(Beginning of Raw data)

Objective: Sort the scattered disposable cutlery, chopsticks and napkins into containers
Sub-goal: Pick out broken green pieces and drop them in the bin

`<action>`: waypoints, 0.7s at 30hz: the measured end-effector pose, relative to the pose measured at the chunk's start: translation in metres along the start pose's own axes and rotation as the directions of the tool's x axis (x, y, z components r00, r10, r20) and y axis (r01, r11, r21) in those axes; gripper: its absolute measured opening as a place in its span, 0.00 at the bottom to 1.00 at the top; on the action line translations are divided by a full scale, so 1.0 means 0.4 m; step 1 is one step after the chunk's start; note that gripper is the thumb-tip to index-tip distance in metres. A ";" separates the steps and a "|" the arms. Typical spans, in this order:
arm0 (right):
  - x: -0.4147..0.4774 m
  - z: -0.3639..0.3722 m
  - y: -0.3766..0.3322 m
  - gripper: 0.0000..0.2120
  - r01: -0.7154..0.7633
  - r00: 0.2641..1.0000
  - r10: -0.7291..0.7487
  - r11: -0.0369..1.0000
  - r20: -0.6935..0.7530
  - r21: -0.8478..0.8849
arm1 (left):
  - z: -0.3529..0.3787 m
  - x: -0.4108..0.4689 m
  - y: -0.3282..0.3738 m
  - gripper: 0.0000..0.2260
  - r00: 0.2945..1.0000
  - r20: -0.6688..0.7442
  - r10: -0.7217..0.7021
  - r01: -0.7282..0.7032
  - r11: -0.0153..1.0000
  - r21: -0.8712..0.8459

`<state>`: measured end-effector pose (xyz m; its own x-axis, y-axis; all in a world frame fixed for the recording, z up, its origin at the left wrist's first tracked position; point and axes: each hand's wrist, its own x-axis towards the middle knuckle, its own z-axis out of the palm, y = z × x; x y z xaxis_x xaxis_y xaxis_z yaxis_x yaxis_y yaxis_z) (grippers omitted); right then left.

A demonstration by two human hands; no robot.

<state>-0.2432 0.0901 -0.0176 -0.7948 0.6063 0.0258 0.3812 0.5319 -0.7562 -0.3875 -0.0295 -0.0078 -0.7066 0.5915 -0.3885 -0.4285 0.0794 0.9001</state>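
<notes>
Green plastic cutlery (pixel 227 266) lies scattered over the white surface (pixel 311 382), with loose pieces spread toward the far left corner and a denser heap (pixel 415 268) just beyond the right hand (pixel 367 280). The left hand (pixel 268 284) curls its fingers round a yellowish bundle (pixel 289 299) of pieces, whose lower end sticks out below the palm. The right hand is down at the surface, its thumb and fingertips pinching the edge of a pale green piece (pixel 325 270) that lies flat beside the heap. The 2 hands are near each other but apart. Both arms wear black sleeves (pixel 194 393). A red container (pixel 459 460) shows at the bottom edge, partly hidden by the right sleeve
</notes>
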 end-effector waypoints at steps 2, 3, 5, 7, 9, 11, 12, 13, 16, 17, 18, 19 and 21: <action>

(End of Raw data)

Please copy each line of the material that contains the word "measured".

`<action>`: waypoints, 0.7s at 30hz: the measured end-effector pose, relative to the pose measured at the chunk's start: translation in metres along the start pose's own axes and rotation as the directions of the tool's x axis (x, y, z components r00, r10, r20) and y axis (r01, r11, r21) in those axes; gripper: its absolute measured opening as a place in its span, 0.00 at the bottom to 1.00 at the top; on the action line translations are divided by a full scale, so 1.0 means 0.4 m; step 1 is one step after the chunk's start; note that gripper is the thumb-tip to index-tip distance in metres. A ";" separates the steps and a "|" the arms. Typical spans, in this order:
`<state>`: measured end-effector pose (xyz m; its own x-axis, y-axis; all in a world frame fixed for the recording, z up, its origin at the left wrist's first tracked position; point and axes: each hand's wrist, its own x-axis towards the middle knuckle, its own z-axis out of the palm, y = z × x; x y z xaxis_x xaxis_y xaxis_z yaxis_x yaxis_y yaxis_z) (grippers omitted); right then left.

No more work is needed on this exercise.